United States v. Roberts,
619 F.2d 379, 383 (5th Cir.1980). But, the defendant must affirmatively remove the issue of intent, not just promise not actively to contest the issue.
Id.
Grimes also challenges the narratives’ relevance by arguing that the time of one year between the downloading of the narratives and the pictures fatally reduces the narratives’ probative value. Grimes’s case survey on this issue, however, is incomplete.
This circuit has had several opportunities to consider the effect of time on the probity of a piece of evidence. In
United States v. Byers,
600 F.2d 1130 (5th Cir.1979), we affirmed the admission of a relevant extrinsic offense that had occurred one month before the charged offense. Another example is
United States v. Hitsman,
604 F.2d 443 (5th Cir.1979), in which we affirmed admission of a college transcript and a conviction of the sale of mari
huana, both of which were two or three years before the charge at issue. Ten years, however, was too great a gap in time.
In light of our precedent and the statute’s elements, the narratives were relevant.
Grimes also objected to the second
Beechum
inquiry, prejudice. The court admitted that the narratives were prejudicial and even noted that they were of a different sexual nature from the photographs: The narratives depict violent rapes and moderate torture, while the photographs, though coerced,
depict no violence. The government defended that the potential prejudice was mitigated, because possessing the narratives is not a criminal offense. Normally, the danger of a jury’s reprisal for unpunished extrinsic activity is likely to be less when the activity is merely “bad” and not criminal.
Beechum,
582 F.2d at 914 n. 17.
Having read the narratives, we cannot agree with the district court’s decision and are unpersuaded by the government’s argument. The narratives are vile in their graphic and violent nature: young girls in chains, a young girl in handcuffs, and references to blood, for example. Perhaps on retrial the government can redact a different portion of the narratives and attempt to reintroduce them. Should it attempt to do so, it should be wary of introducing gruesome violence, in light of the fact that the charged pictures are non-violent in nature.
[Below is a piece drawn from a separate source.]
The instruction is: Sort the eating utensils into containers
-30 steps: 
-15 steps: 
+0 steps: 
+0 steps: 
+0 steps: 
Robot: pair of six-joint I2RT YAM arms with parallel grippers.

We announce no generalization concerning whether it is ever appropriate to introduce such evidence, for in some cases the government may have no other source of extrinsic evidence to prove elements of the offense. Perhaps then, the balance between relevance and prejudice will tilt in the other direction.
See United States v. Goodwin,
492 F.2d 1141 (5th Cir.1974). In this instance, however, using the appropriate balancing test, the “probative value is substantially outweighed by the danger of unfair prejudice.” Rule 403.
The judgment is VACATED, and this matter is REMANDED for further proceedings consistent with this opinion.